Problem description
Could you find every line in the records below that contains the word "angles" and copy it?

[Extracted data entries]

********************

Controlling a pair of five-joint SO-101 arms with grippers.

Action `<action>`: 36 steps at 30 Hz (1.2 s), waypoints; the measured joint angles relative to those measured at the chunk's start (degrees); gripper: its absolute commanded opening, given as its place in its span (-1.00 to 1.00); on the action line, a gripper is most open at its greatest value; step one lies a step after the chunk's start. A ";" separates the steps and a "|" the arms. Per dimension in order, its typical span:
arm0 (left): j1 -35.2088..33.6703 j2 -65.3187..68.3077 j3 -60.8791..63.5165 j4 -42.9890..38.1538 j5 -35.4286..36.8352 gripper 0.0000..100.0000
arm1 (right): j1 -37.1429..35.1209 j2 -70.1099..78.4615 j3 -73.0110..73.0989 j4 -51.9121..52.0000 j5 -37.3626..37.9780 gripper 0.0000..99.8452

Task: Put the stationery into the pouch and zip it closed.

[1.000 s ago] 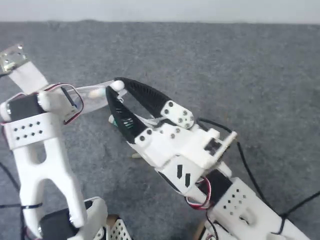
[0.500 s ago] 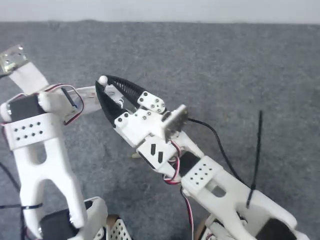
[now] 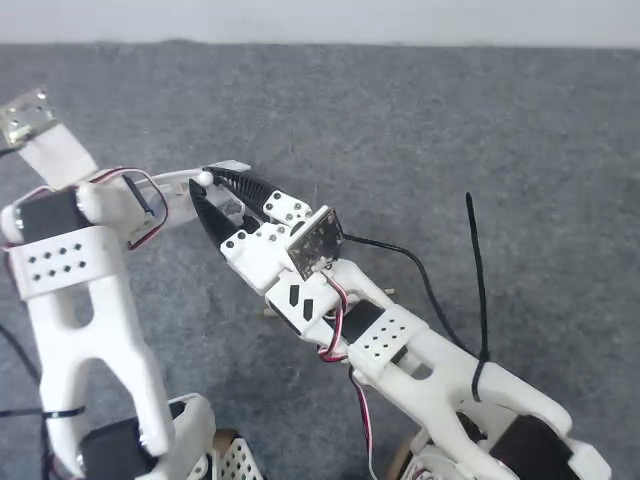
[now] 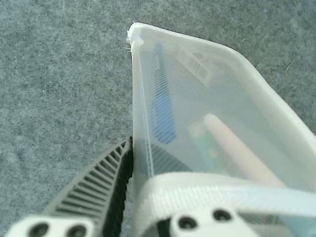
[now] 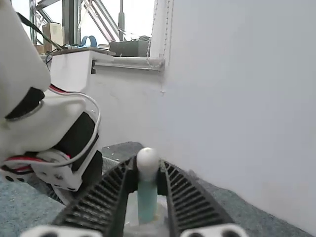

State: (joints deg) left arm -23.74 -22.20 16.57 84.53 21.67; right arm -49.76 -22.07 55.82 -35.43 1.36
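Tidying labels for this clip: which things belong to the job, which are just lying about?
Job: mesh pouch; blue pen and pink marker inside it; teal white-tipped stick.
Lying about: black cable; window-ledge clutter.

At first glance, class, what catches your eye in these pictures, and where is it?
First, the see-through mesh pouch held over the grey carpet, with a blue pen and a pink pen inside. Next, the right gripper, close to the left arm, shut on a teal pen with a white ball tip.
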 measured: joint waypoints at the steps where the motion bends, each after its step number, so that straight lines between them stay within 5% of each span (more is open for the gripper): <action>1: 0.00 0.00 0.00 0.00 0.00 -0.97 | 0.00 0.00 0.00 0.00 0.00 -0.81; 5: 0.00 0.00 0.00 0.00 0.00 -0.97 | 0.00 0.00 0.00 0.18 0.00 -0.60; 36: 0.00 0.00 0.00 0.00 0.00 -0.97 | 0.53 -0.62 0.00 10.37 0.18 -0.66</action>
State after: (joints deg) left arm -23.74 -22.20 16.57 84.53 21.67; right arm -49.23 -22.68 55.82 -25.05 1.54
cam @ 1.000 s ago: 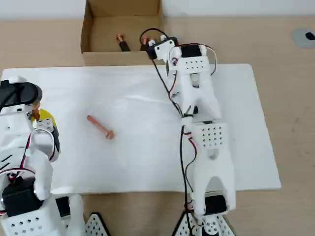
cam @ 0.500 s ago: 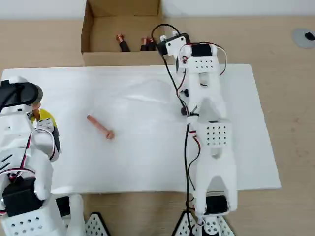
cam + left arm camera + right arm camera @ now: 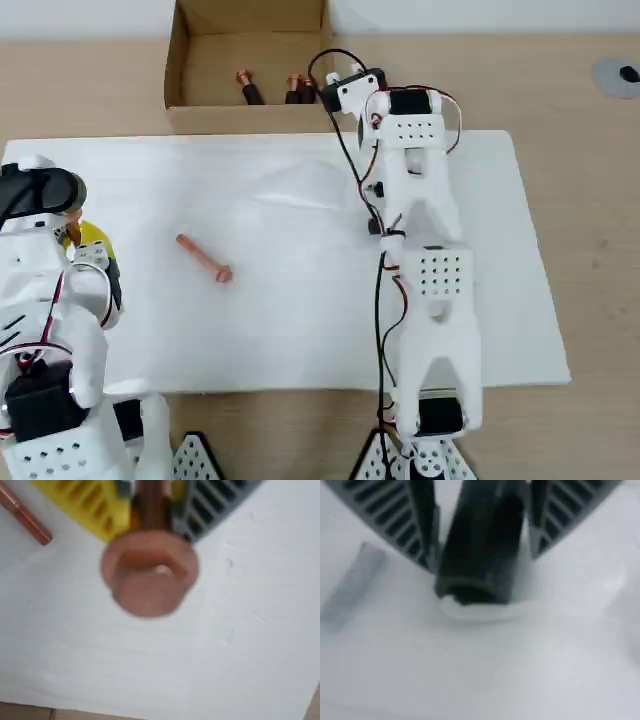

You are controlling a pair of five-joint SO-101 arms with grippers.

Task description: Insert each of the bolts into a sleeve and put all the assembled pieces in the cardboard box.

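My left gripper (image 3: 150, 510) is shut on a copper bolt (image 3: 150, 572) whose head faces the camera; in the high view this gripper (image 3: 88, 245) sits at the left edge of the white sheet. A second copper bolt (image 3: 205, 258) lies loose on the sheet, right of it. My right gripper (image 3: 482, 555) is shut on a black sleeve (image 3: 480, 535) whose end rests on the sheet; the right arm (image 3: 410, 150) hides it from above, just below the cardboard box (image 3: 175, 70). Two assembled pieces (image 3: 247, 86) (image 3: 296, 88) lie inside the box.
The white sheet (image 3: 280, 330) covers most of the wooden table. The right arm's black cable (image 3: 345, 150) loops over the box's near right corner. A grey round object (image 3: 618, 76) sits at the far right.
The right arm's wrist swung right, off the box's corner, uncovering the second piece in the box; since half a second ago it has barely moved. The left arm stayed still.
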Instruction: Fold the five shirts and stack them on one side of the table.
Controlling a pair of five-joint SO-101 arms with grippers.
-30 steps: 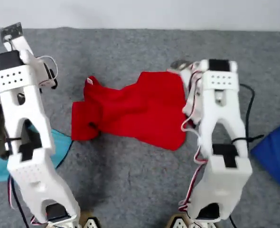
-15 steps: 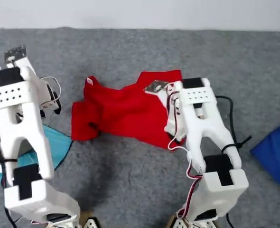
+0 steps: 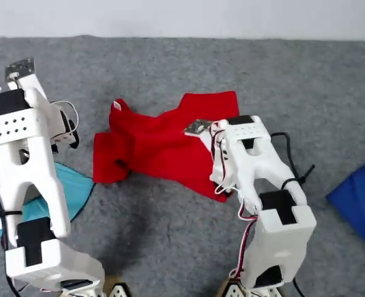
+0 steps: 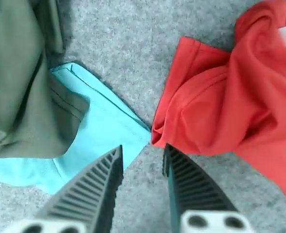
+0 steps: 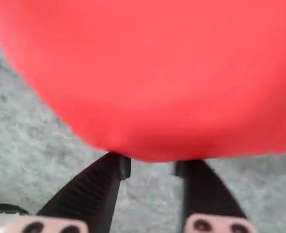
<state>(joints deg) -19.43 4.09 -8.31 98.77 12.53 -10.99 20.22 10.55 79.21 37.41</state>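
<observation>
A crumpled red shirt (image 3: 158,148) lies in the middle of the grey carpeted table. My right arm (image 3: 244,142) hangs over the shirt's right near part. In the right wrist view my right gripper (image 5: 150,167) is open at the edge of the red shirt (image 5: 148,73), with carpet showing between its fingers. My left arm (image 3: 21,124) stands at the left. My left gripper (image 4: 142,153) is open above bare carpet, between a teal shirt (image 4: 104,131) and the bunched end of the red shirt (image 4: 230,107). It holds nothing.
An olive shirt (image 4: 22,82) lies on top of the teal shirt (image 3: 74,185) at the table's left edge. A blue shirt (image 3: 359,198) lies at the right edge. A pale wall runs along the far side. Bare carpet (image 3: 158,229) lies in front of the red shirt.
My right arm has swung left and nearer, from the red shirt's right edge onto its near right part. My left arm drew back a little. The red shirt has kept its shape.
</observation>
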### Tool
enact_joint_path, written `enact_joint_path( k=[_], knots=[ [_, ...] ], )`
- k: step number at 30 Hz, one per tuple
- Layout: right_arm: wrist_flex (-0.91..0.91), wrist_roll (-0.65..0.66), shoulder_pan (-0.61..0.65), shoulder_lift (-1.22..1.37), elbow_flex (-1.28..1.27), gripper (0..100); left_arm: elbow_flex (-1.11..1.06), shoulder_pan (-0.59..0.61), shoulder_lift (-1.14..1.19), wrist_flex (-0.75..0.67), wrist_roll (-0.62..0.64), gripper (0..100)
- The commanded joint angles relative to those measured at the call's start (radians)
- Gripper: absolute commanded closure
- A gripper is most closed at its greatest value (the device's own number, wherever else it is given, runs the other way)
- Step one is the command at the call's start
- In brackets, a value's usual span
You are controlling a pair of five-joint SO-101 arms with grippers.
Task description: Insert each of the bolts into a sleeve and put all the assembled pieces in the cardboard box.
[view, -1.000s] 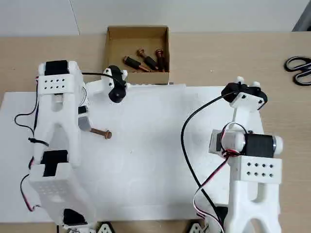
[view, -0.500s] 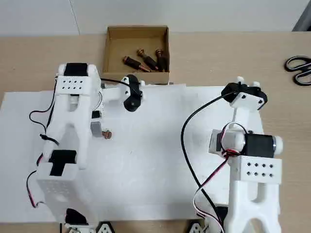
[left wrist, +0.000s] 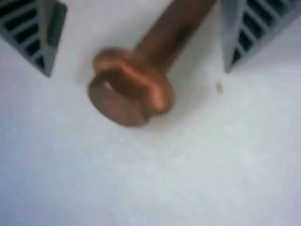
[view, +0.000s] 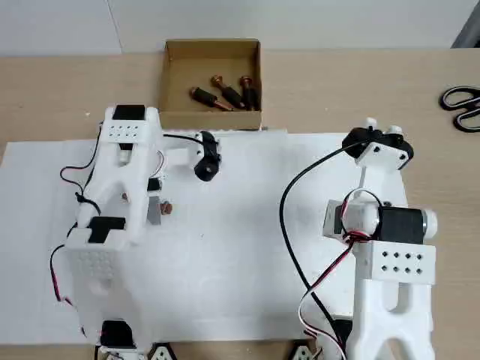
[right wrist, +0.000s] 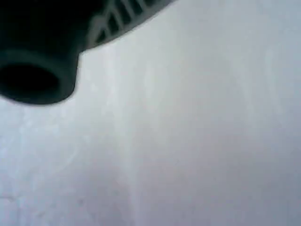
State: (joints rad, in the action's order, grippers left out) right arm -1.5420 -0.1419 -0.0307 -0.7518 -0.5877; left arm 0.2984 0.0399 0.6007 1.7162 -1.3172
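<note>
A copper bolt [view: 166, 208] lies on the white foam sheet [view: 247, 262], only its head showing beside my left arm. In the left wrist view the bolt [left wrist: 136, 89] has its shaft between the two ribbed fingers [left wrist: 33, 33], with a gap on each side. My left gripper [view: 154, 206] is open and straddles the shaft. My right gripper [view: 369, 169] sits at the sheet's right side, low over the foam. Its wrist view shows a black sleeve [right wrist: 35, 70], hollow end visible, held beside a ribbed finger [right wrist: 127, 16]. The cardboard box [view: 166, 75] holds three assembled pieces [view: 225, 94].
The box stands on the wooden table just beyond the foam's far edge, close to the left arm. Scissors [view: 461, 105] lie at the far right of the table. Bare foam stretches between the two arms.
My left arm has swung right and forward over the bolt, so its shaft is now hidden and only the head shows. The right arm has not moved.
</note>
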Motion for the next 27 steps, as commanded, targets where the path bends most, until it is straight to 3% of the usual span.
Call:
enact_joint_path(
  k=[1,7,12,17,27],
  knots=[
    [0.01,-0.003,-0.002,-0.028,0.003,99.5,0.067,0.0,0.037,-0.021,-0.124,77],
    [0.015,-0.003,-0.002,-0.025,0.003,99.5,0.16,0.003,0.132,-0.021,-0.123,78],
    [0.016,-0.003,-0.002,-0.027,0.003,99.5,0.225,0.002,0.164,-0.009,-0.121,85],
    [0.016,-0.003,-0.002,-0.028,0.003,99.5,0.228,-0.009,0.163,0.032,-0.123,93],
    [0.013,-0.003,-0.002,-0.03,0.009,99.5,0.222,-0.025,0.061,0.035,-0.086,98]
  ],
)
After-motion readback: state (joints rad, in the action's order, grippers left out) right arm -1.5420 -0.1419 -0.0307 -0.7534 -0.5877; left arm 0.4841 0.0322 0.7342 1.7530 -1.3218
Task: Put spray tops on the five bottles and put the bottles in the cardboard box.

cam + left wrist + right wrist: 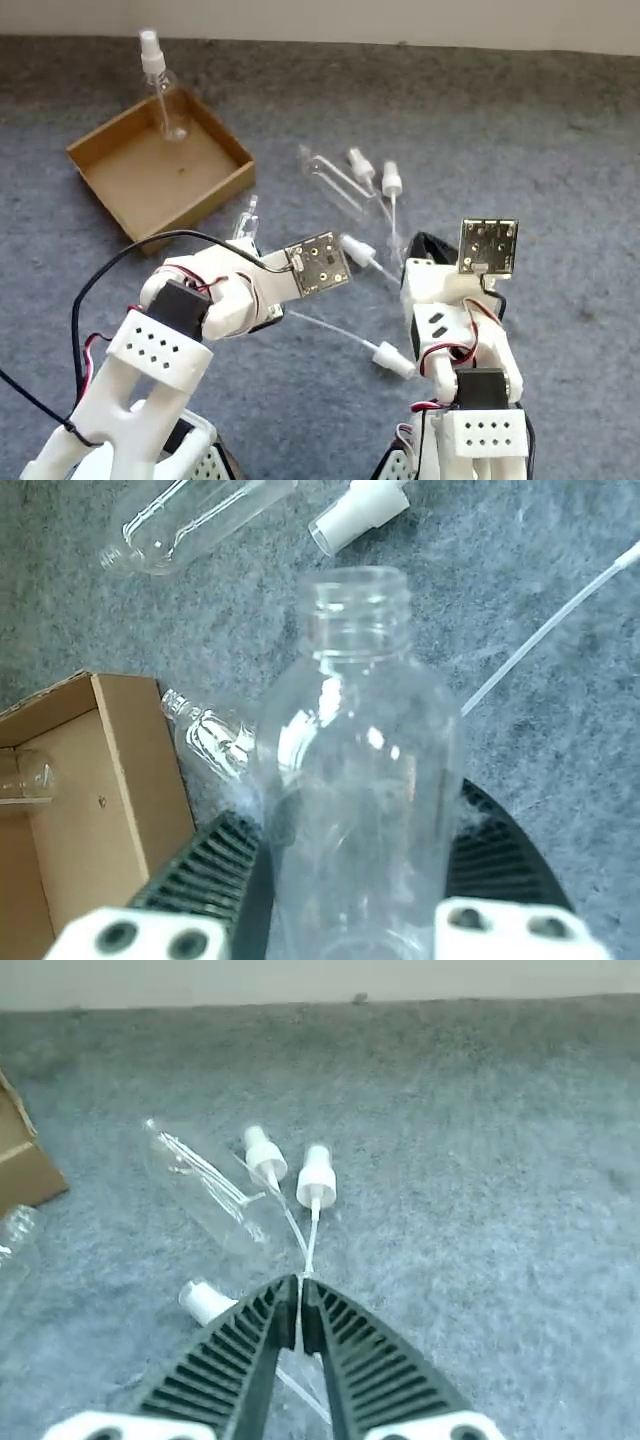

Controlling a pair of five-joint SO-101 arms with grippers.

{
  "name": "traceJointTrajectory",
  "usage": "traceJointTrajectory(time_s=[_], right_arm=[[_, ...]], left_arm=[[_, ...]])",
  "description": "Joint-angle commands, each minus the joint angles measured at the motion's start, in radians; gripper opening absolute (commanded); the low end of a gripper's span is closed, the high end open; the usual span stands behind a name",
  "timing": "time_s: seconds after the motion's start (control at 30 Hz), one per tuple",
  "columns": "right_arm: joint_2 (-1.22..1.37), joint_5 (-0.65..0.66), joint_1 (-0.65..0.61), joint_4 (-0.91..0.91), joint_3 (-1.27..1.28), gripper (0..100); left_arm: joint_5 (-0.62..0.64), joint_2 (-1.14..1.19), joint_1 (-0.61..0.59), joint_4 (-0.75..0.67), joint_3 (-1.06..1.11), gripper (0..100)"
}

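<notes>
**Bottle station: contents at this moment**

- Left gripper (352, 865): fingers clamped on either side of a clear bottle (355, 770). The bottle's threaded neck is open and carries no spray top.
- Right gripper (300, 1302): fingers pressed together, tip low over the grey carpet (560, 150). The thin tubes of two spray tops (316, 1173) (264, 1152) run to that tip. Whether either tube is pinched cannot be told.
- Cardboard box (105, 140): on the carpet, beyond the left arm. It holds one capped bottle (160, 90), leaning at the far corner.
- Second uncapped bottle (210, 735): lying on the carpet just beside the box wall, neck pointing away from the box.
- Third uncapped bottle (330, 178): lying on its side, just beside the two spray tops ahead of the right gripper.
- Third spray top (358, 248): on the carpet between the two arms.
- Fourth spray top (392, 357): nearer the arm bases, its long tube stretching towards the left arm.
</notes>
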Motion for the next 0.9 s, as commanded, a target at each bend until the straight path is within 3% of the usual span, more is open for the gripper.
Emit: traceJointTrajectory(time_s=[0.0, 0.07, 0.2, 0.5, 0.6, 0.8, 0.87], right_arm=[[-0.010, 0.017, 0.016, 0.073, -0.119, 5.4], [-0.007, 0.017, 0.016, 0.137, -0.171, 8.5], [0.097, 0.038, 0.015, 0.257, -0.321, 9.1], [0.676, 0.276, -0.124, 0.590, -0.753, 9.4], [0.817, 0.275, -0.122, 0.605, -0.863, 9.4], [1.003, 0.290, -0.127, 0.604, -0.987, 9.4], [1.047, 0.381, -0.127, 0.585, -1.012, 9.4]], left_arm=[[0.133, -0.028, -0.012, -0.017, -0.068, 6], [0.196, -0.054, -0.012, -0.017, -0.079, 6], [0.203, -0.133, -0.007, -0.017, -0.076, 6], [0.204, -0.323, -0.012, -0.055, 0.058, 6], [0.212, -0.381, -0.041, -0.110, 0.114, 6], [0.433, -0.475, -0.171, -0.218, 0.194, 6], [0.433, -0.498, -0.176, -0.236, 0.226, 6]])
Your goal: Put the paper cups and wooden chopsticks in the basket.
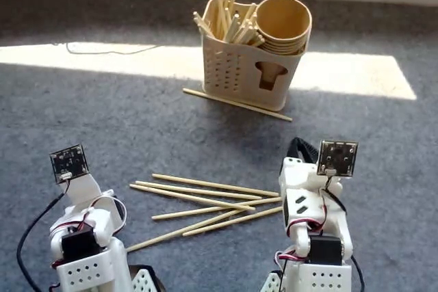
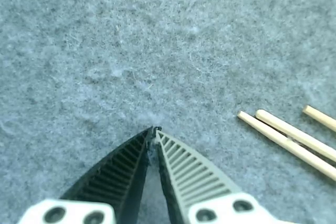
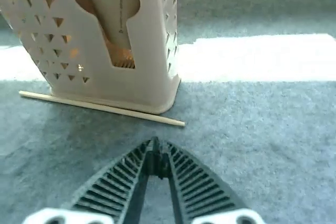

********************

Answer to this problem
Action `<action>`: 36 steps at 30 Hz (1.2 s), waypoints; the measured joint angles relative to those measured at the chunk's start (degrees); gripper: its absolute commanded opening, given as its place in its span (-1.00 to 1.00); on the action line, a gripper is most open at its greatest value; step one lies a step after the chunk's start. A ";" separates the steps and a "|" the arms. Per dimension in order, its typical span:
- The commanded joint angles relative to those measured at the call's start (radians)
  "description": "Joint-angle commands, each minus the joint angles measured at the motion's start, in radians; gripper opening absolute (commanded); the low end of a gripper's span is closed, the high end open; the usual span stands behind a name",

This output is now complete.